I’ll take my lead from Seat Painter and JonathanF, which is always a good idea.  You don’t need to read a recap of Saturday’s game.  It doesn’t matter!  Instead, I’ll take the recapper’s prerogative and share my ruminations on the postseason.

If you insist on a result, IWOTM 3, Braves 0, on a couple of homers–BUT IT DOESN’T MATTER!

–The playoffs are a crapshoot.  Momentum doesn’t matter.  It makes no difference that the Braves are not playing well right now. So chill, everyone.

–Strong pitching teams don’t necessarily have an advantage over teams whose strength is slugging—or vice versa.  Small ball doesn’t necessarily defeat three run homes, or vice versa.  On second thought, give me a few three run homers in a postseason series, and I’ll take my chances every time.

–Moreover, the best team over the course of the season doesn’t necessarily win.  Some of the best Braves teams ever were 1993, 1997, and 1998.  They were certainly better than the 1993 Phillies, the 1997 Marlins, and the 1998 Padres.

–Some guys do really well in October.  It’s not just Hall of Famers like Mr. October Reggie Jackson.  From Al Weis to the Hatchers, Micky and Billy, to Mark Lemke to Steve Pearce, some guys come up big on the big stage.  Most of the time that is luck and the magic of the small sample size.  On the other hand, maybe some players handle the spotlight and the pressure better than others.

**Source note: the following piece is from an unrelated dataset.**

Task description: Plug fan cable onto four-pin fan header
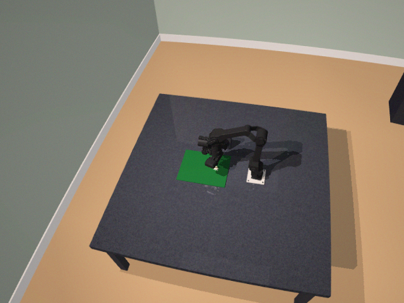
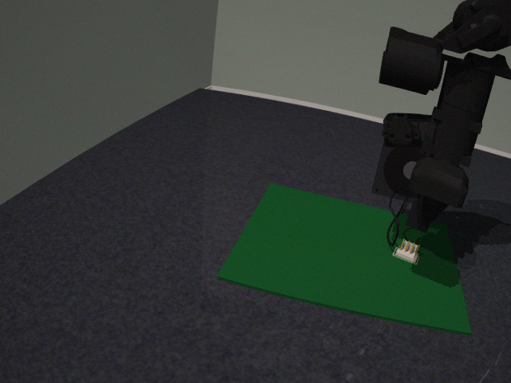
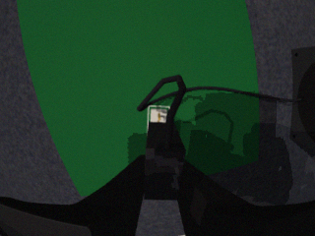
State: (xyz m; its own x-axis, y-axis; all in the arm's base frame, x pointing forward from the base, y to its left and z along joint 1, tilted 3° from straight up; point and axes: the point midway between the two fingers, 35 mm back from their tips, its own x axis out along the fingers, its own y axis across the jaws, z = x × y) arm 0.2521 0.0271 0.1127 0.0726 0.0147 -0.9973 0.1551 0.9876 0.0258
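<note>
Before me I count one green board [image 1: 196, 169] [image 2: 330, 255] [image 3: 138, 44], one white header [image 1: 215, 168] [image 2: 406, 254] [image 3: 154, 115], four upright pins [image 2: 407, 246], and one fan [image 2: 396, 168] [image 3: 307, 98].

Matt green board [image 1: 196, 169] [image 2: 330, 255] [image 3: 138, 44]; speckled, matt dark tabletop [image 1: 196, 228] [image 2: 124, 247] [image 3: 30, 147].
</note>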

I have no way of knowing that.

The point is, anything can happen.  That’s what makes it fun! 

–Still, you need to do whatever you can to put yourself in the best position to win.  In that regard, I don’t get starting Mike Soroka in game 3.  He’s their best pitcher, and he ought to get two starts.  Soroka will be able to start game two on Friday even after pitching on Sunday, and then he’d be available on regular rest for a game 5 if necessary.  Let’s hope he does.  I don’t put much stock in the home/road splits.  That’s more small sample size noise. 

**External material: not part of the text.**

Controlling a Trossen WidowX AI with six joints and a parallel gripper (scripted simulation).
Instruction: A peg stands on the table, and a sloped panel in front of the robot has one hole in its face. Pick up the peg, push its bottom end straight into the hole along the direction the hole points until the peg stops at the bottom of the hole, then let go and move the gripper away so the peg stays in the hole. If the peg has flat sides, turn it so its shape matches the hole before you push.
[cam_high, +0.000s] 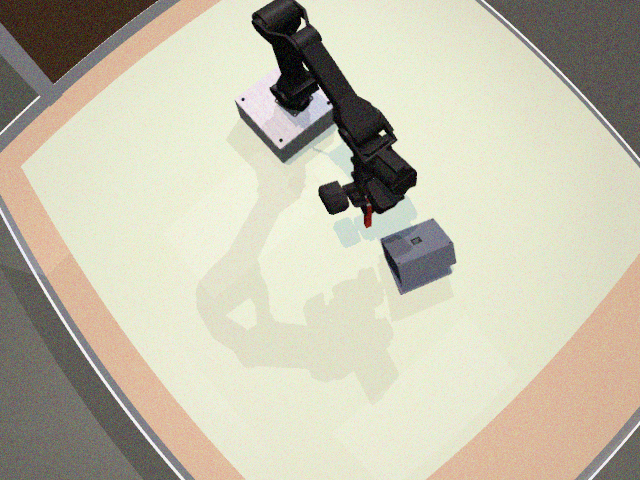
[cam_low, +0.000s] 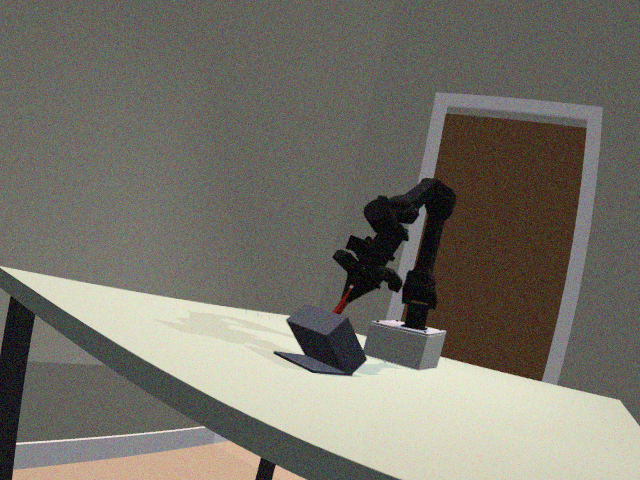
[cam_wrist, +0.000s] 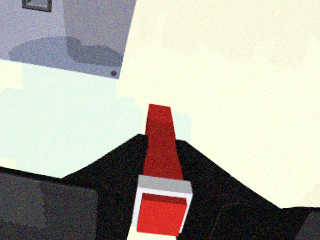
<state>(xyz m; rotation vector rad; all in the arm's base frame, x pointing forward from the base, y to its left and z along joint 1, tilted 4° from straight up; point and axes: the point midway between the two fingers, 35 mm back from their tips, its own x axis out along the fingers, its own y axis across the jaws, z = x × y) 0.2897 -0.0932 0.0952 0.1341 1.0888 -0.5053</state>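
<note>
My gripper is shut on the red peg. The peg has flat sides and a rectangular end with a pale rim at its top. It is held in the air, tilted, its bottom end pointing away from the fingers. The grey-blue block with the sloped panel stands beyond the peg, to the lower right in the top view. Its small square-looking hole shows at the top left of the wrist view. The peg's end is clear of the panel, to the side of the hole.
The arm's pale base box stands behind the gripper. A thin base plate sticks out from under the block. The table edge runs in front of the block in the exterior view. Shadows of the arm fall across the table and panel.
</note>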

–One thing that does matter is health.  It’s tough that the Braves will be without Culberson, Inciarte, and Camargo.  But it could be worse.  I know the Brewers have been phenomenal since Yelich went down, but their chances of going deep in the playoffs without one of the best players in the league are not good.  Speaking of best players in the league, it will be very tough if either Freddie or Ronald are not healthy.  One of my favorite seasons of all time was 2010. Like this year, there were lots of comeback wins and interesting characters.  Most importantly, it was Bobby Cox’s last season, and it would have been great to get him a title.  Unfortunately, by the time the playoffs came around, the Braves were without two of their best hitters, Chipper Jones and Martin Prado.  It was a tight series; I was at both of the 3-2 losses in Atlanta, and it was as raucous as I have ever seen a Braves crowd.  Those Giants went on to the first of their three WS championships in the past decade.  With Chipper and Prado, it could easily have been the Braves beating the Rangers.  Or not.  It’s a crapshoot after all.

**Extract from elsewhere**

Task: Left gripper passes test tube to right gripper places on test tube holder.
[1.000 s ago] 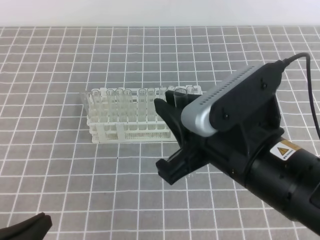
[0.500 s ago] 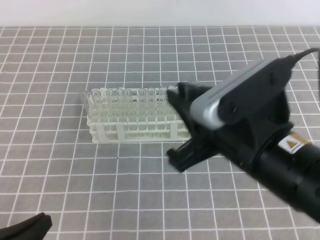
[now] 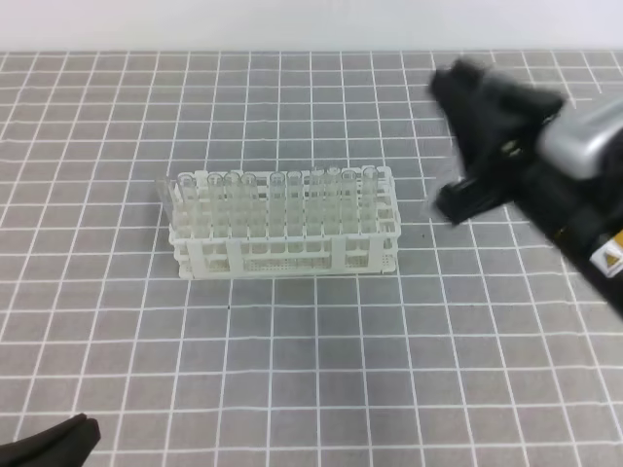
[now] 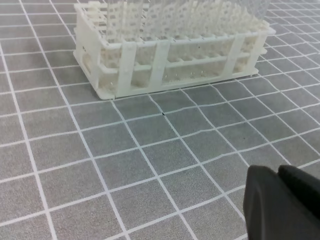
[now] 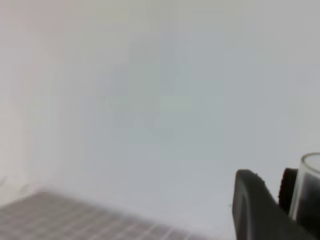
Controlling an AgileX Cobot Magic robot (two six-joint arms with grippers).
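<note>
The white test tube holder (image 3: 288,261) stands mid-table with several clear tubes upright in it; the left wrist view shows it close up (image 4: 159,56). My right gripper (image 3: 456,146), motion-blurred, hangs to the right of the holder and above it. In the right wrist view the rim of the clear test tube (image 5: 310,186) shows beside one black finger (image 5: 250,210), so the gripper is shut on it. Only the tip of my left gripper (image 3: 60,438) shows, low at the bottom left corner. It is shut and empty, its tip (image 4: 282,205) well in front of the holder.
Grey tiles with white grid lines cover the table (image 3: 292,370). A pale wall (image 3: 311,24) runs along the far edge. One clear tube (image 3: 167,191) leans at the holder's left end.
The right gripper has swung from in front of the holder up and away to the right, uncovering the holder's right end. The left gripper has stayed put.
</note>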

–Among the many insights that Bill James brought to students of the game in the early 1980’s was the relative unimportance of batting average.  That’s seems obvious to you guys, but trust me, 40 years ago baseball people were convinced that batting average was the most important offensive stat.  Who is the league’s leading hitter?  The guy with the highest batting average.  In the Sunday paper when they published stats, how did they rank teams offensively?  By team batting average, not, as one might expect, by runs scored.  Most baseball fans thought Enos Cabell was a better hitter than Darrell Evans because he hit .290 to Evans .240.  Darrell Evans led the league in walks and had excellent power, while Cabell rarely walked and had little pop.  Everyone today knows how much better Evans was than Cabell. 

— But something in me wants Ozzie to finish with a .300 average. What can I say, I grew up in an era when a .300 average was the mark of an excellent hitter. Prejudices learned early in life are hard to overcome.

–Intentional walks are almost always a bad strategy.  But when there are runners on second and third with two outs and Folty on deck, of course you walk the batter—even when the batter is Billy Hamilton.  Folty ranks as one of the worst hitting pitchers I have ever seen in my 55 years of following baseball.

–With the Braves having clinched a while back, and knowing that they will have the second best record in the league no matter what, scoreboard watching doesn’t make a lot of sense.  But, man, I’d love for the Cards and the Brewers to finish in a tie.

This is my third season as a weekly recapper.  But this isn’t my last recap of the season.  Although the Braves won’t play on Saturday in the NLDS, I look forward to recapping game two of the NLCS, and then game four of the World Series when the Braves finish the sweep of the Yankees.  It’s a crapshoot, of course, but who’s to say we won’t roll a 7?